5. The hybrid encoding and decoding parallel single-pixel imaging method according to claim 1, characterized in that, The encoded pattern is composed of a combination of different types of modulation codes; The first sub-region presents a Hadamard pattern, and the second sub-region presents a Fourier pattern. The Hadamard pattern and the Fourier pattern are combined to form the coded pattern.

6. The hybrid encoding and decoding parallel single-pixel imaging method according to claim 1, characterized in that, The encoded pattern is composed of a combination of the same type of modulation codes; The first sub-region presents a first Hadhamaki pattern, the second sub-region presents a second Hadhamaki pattern, and the first Hadhamaki pattern and the second Hadhamaki pattern are combined to form the coded pattern.

7. The hybrid encoding and decoding parallel single-pixel imaging method according to claim 1, characterized in that, The modulation coding is Fourier coding, and the generation expression of the Fourier coding is: in, The average light intensity. For contrast, and For spatial frequency, For phase; Furthermore, the Fourier encoding employs a four-step phase-shift method, with phase... Take respectively , , and .

8. The hybrid encoding and decoding parallel single-pixel imaging method according to claim 1, characterized in that, The plurality of photodetectors are two in number, namely a first photodetector and a second photodetector; the plurality of sub-regions are two in number, namely a first sub-region and a second sub-region.
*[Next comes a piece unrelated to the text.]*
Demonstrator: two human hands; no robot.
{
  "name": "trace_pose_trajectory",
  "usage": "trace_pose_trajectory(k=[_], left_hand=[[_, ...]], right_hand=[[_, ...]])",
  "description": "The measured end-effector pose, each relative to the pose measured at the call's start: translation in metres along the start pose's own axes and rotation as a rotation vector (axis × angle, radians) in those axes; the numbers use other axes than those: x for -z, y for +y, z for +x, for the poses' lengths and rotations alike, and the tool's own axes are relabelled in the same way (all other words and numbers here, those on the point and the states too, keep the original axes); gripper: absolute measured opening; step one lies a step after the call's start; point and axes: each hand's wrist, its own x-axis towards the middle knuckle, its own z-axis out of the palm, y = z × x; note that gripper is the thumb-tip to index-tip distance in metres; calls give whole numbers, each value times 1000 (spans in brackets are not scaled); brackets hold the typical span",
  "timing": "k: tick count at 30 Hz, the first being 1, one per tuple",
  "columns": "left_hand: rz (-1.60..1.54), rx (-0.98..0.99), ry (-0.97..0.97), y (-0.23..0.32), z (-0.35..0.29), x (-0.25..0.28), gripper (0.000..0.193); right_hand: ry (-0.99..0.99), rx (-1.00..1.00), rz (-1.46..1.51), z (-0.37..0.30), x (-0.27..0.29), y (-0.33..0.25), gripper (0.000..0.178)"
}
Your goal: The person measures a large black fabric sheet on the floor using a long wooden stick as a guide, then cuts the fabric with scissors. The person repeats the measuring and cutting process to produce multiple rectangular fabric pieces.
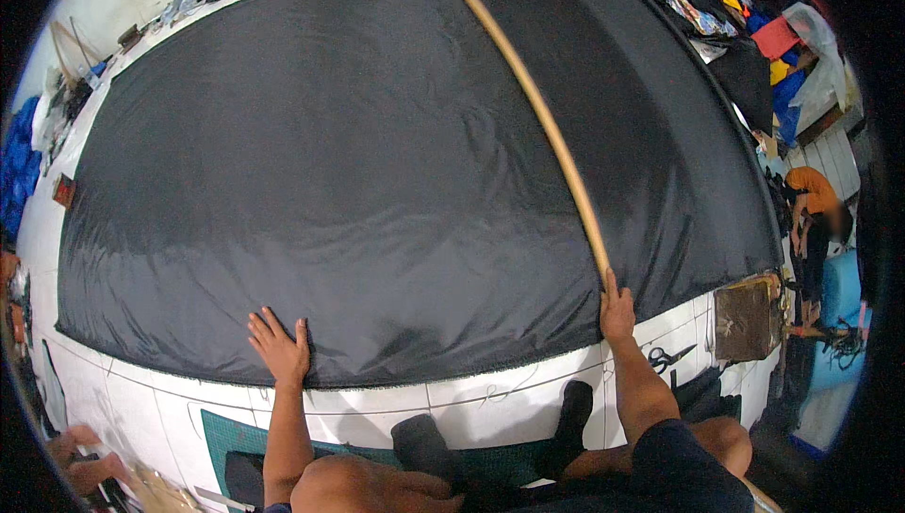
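A wide sheet of black fabric (377, 155) is spread over the white tiled floor, with soft wrinkles near its middle and front edge. My left hand (282, 348) lies flat on the fabric at the front left, fingers spread. At the front right, my right hand (617, 311) is wrapped round the near end of a long wooden stick (547, 122). The stick lies across the fabric, running away to the far edge; it looks curved in this wide view. Black scissors (669, 357) rest on the tiles just right of my right forearm.
A green cutting mat (215, 428) lies under my feet. Beside the fabric's right corner is a worn brown block (745, 320). Piled materials (726, 4) crowd the far right. Another person in orange (815, 192) bends over at the right. A small red-brown block (64, 190) sits by the left edge.
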Motion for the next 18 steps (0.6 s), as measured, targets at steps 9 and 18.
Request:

Wherein, the spatial response weighting coefficient of the first photodetector to the first sub-region is greater than its spatial response weighting coefficient to the second sub-region, and the spatial response weighting coefficient of the second photodetector to the second sub-region is greater than its spatial response weighting coefficient to the first sub-region. The unmixing matrix is: A matrix is ​​used to separate the independent response signals of the first sub-region and the second sub-region.

9. The hybrid encoding and decoding parallel single-pixel imaging method according to claim 1, characterized in that, The spatial light modulator is a digital micromirror device (DMD), a projector, or a liquid crystal display (LCD).

10. The hybrid encoding and decoding parallel single-pixel imaging method according to claim 1, characterized in that, Also includes: The reconstructed images of each sub-region are stitched together to form a complete high-resolution image of the target scene.